PNR lookups need to go through IRCTC or indianrail.gov.in, both of which sit behind CAPTCHAs, F5 bot protection, and (in IRCTC's case) a login. v1 of the Indian Railways Scraper handles the 90% of use cases that don't need PNR. v2 will add it once the captcha-solving plumbing is reliable enough to ship.
Can I get fares for every train?
The Indian Railways Scraper returns whatever fares erail.in publishes. Most major Mail/Express, Superfast, Rajdhani, Shatabdi, and Vande Bharat trains have fare data. Suburban locals and unreserved passengers usually don't — the source just doesn't carry it. Empty fare_by_class is honest about that.
Need More Features?
Need PNR status, station departures, or coverage of another rail network? File an issue or get in touch.

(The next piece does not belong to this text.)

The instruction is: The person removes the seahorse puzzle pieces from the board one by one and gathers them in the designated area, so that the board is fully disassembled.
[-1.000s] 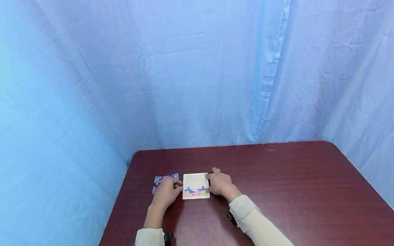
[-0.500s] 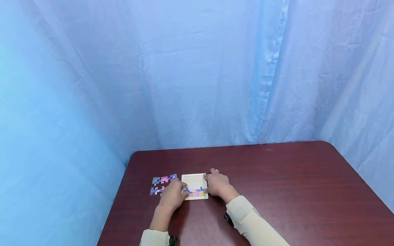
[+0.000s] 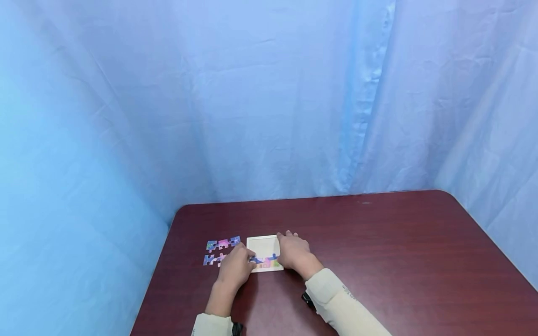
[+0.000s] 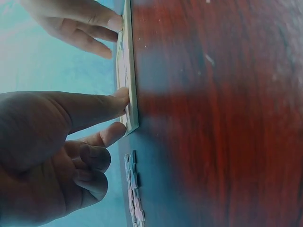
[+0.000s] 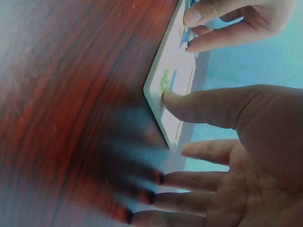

Why Use the Indian Railways Scraper?
- Affordable — $0.001 per record, undercutting paid alternatives like RailAPI by an order of magnitude.
- Honest about limits — v1 ships the modes that work reliably and labels the one that doesn't, instead of pretending IRCTC's captcha layer is a solved problem.
- Clean output — flat records with consistent field names across all three modes. Empty fields stay empty; you don't get strings where numbers belong.